In Ana Palencia's perspective, "what the 2030 Agenda has really helped us with is communicating to society what we do in terms of sustainability." Unilever's board of directors considers that the real engine has been the consumer who "wants to know what we do to take care of the planet and if they don't like our proposal they will end up turning their back on us".
Regardless of the importance of the SDGs, the truth is that we cannot say that positive progress is being made. Torres recalled that "half the time has passed and we have not reached half the objectives." Instead, Menal emphasized that "although there is still a long way to go, now we know how far we still have to go."

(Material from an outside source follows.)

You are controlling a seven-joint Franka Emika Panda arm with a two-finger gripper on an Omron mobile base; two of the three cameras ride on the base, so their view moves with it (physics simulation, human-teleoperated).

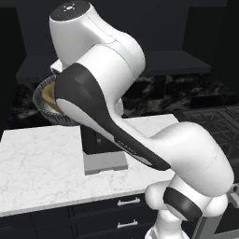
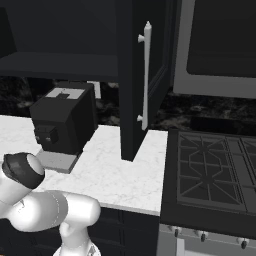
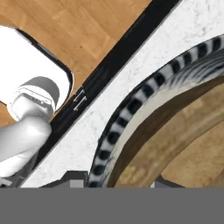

Whatever the role of the 2030 Agenda in changing corporate culture, the key concept related to this document is that of sustainability. Cellnex's board of directors explained that "it has many derivatives, which makes it possible to identify priorities that last." Menal stated that “we all want to have a positive impact, but in the long term and not in the short term”.
The rise of sustainability in the business field is not due, in the opinion of Xavier Ribera, "because it is simple, since it entails more cost and inconvenience, reasons why we have not embraced it for a long time". In any case, in the purposes of companies, sustainability is the protagonist "because it defines you and transcends day-to-day activity," Menal clarified.
All the companies represented in the session provided information on the process they followed to define the purposes of the companies. The Cellnex head of people management stated that "we carried out an inclusive and collaborative exercise in which we involved and listened to all employees, our customers and shareholders".
The learning curve allowed Unilever to identify that, in addition to promoting its purpose, it was necessary to call to action and educate the consumer on the use of the brand's products. Otherwise it would be impossible to meet objectives. Palencia explained that the president of the company "publicly stated that if one of Unilever's brands is unable to find a purpose, with a social or environmental impact, it will be removed from the portfolio."
The passage of time has given a greater role to the purpose of companies, their values and ESG criteria. Shareholders, employees, suppliers and even the market demand clarification on the objectives achieved.
Amalia Santallusia is clear that "companies now feel more observed and we have understood that we must be an example for stakeholders". This review even affects employees and recruiting talent. ¨The ability of a company to sustain itself over time, to attract talent, to continue to exist will depend on our ability to work on sustainability in all the sense that the word encompasses¨, assured the Fluidra board of directors. For her part, Yolanda Menal stated that "more and more candidates are the ones who interview you and not the other way around."
In a job interview, “people ask you about your company values to see if they match up with their own personal values,” Santallusia says. For Menal, "we are all interested in transcending, in having a purpose and in having a successful career." At Cellnex, values are integrated into the behaviors that define the leadership model, "in which it is defined that we are all leaders". The technology board maintained that "connectivity empowers people." A purpose, without a doubt, very powerful.